Он широко зевнул, и, устроясь удобней у дыры, откуда пробивались ласкающие лучи осеннего солнца, блаженствуя, зажмурился.
— А что у тебя за моряк был? Не помню что-то. О нем ты мне не рассказывал.
— Та чого о ем казаты? Меня и споминэть про его претить. Хватив я з ним лиха.
— Не верю, — подзадоривал Куралесин. — На флоте нет таких моряков.

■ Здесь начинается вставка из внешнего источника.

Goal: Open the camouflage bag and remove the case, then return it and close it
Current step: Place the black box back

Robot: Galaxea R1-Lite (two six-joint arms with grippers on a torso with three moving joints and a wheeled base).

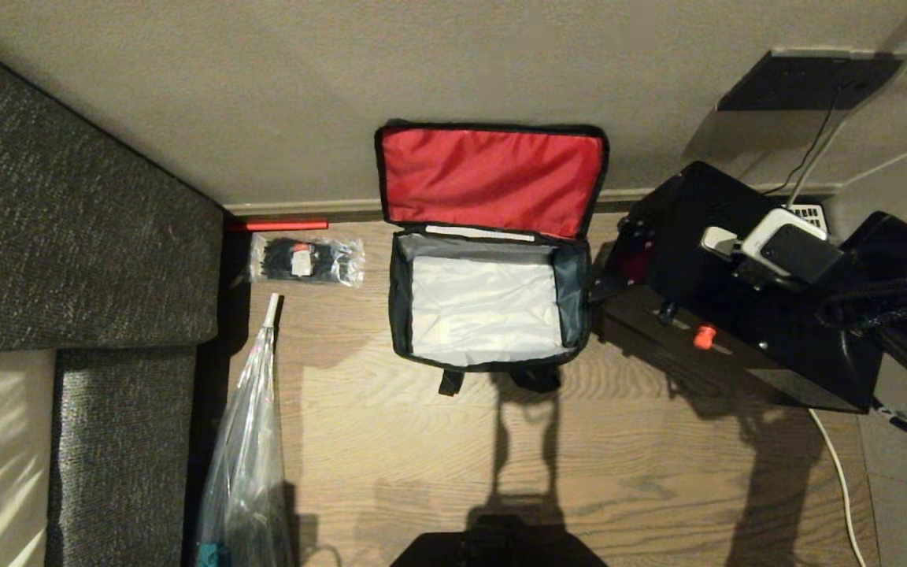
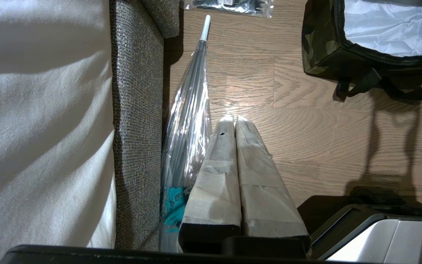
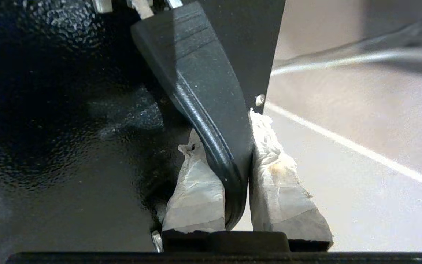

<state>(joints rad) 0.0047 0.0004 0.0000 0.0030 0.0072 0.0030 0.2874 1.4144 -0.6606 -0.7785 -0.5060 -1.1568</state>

— Вот тоби хрест. Не бачить меня рядной маты и батько. Ну и брехун був, у всим святи не найдешь. Одурачивал усих, та и мэнэ. Писля розибрались, то вин такий моряк, як я маршал. Брехав, як по нотам грав. Це ще я пяд Харьковом взводом командовал.
— Взводом?
— А шо тут такого? Командира, лейтенанта, убыло, а я за него оставсь. Як бы согласивсь на курсы ихать, давно бы вже кубари носив. Так слухай, раз зачепив. Прийслали до менэ пополнение, и той моряк з ним. Росточка маленького, з волосу червоный та конопатый, а нис в гору. «Шо меня туточку пыляку глотать у пихоти». Росхристанный, тельняшку усям каже. Над хлопцами надсмихяется: «Эй вы, пузолазики, шо вы бачили на свити, а я де тилько не плавал, яких стран не надивувавсь». Я, дурный, поверив. Жалкую об ем. За яке таке дило наказали хлопца, с воды на землю послалы воеваты? А як начнэ про жизнь свою балакать. Судьба моя морска. Родила менэ маты пид Одессой, у лодки, в штормягу. Звати его було Жора, а хфамилия чудна — Булыжный. А хлопцы ему писля другу приляпали — Бултыжный. Пока мы по степам отступали та ричок не устричали, стилько ляп баек набрехав о своей морской житии — на книгу толсту хватэ. А стали подходить до Дону, литом цего году, от туточки с ним и приключивсь конфуз. Намаялись уси, жара, як у пичи, за день сорок вэрст протопали и спать полягали. А Жора той поглядит на Дои и бига туды-сюды. А напарник его — Иван Федорчук, из донских казакив. — пытае: «Чого ты, Жора, бигаешь, будто тэбэ бжолы покусали?» — «Сни мени, каже, дурни спаться третью ничь пидряд. Будто вода менэ не держить, и тону я». А сам Федорчука издалече пытае: «А што, Иван, глубокий ваш Дон?» Той смекнув, шо Жора злякавсь, и давай его стращать: «Туточки шо, цэ ще не Дон. А вот тамочки, де нам форсировать прийдется, так и берега ни побачиш, як море Чорнэ». — «Ну, тамо корабли е, — отвеча Жора, — та и лодки». Корабли в Ростове, а лодку де найдешь? Поховали, мабуть. На другий день пишлы удоль берега и ускоре приказ получили командира полка: «Форсировать на спидручных средствах». Вот туточки и началось — и смих, и грих. Нимцы, як скаженни, налети роблят. А Жора як побачит самолет, голову у яму, а зад доверху. Хлопцы шуткуют. Каску ему на сидальник положили. Начали переправу, а вин отказывается у воду лизты. Приказываю хлопцам: «Спущай у воду». Отбивается руками и ногами. Они шуткуют над ним: «Мы, Жора, с тобой, як риба с водой. Ты на дно, а мы на той берег».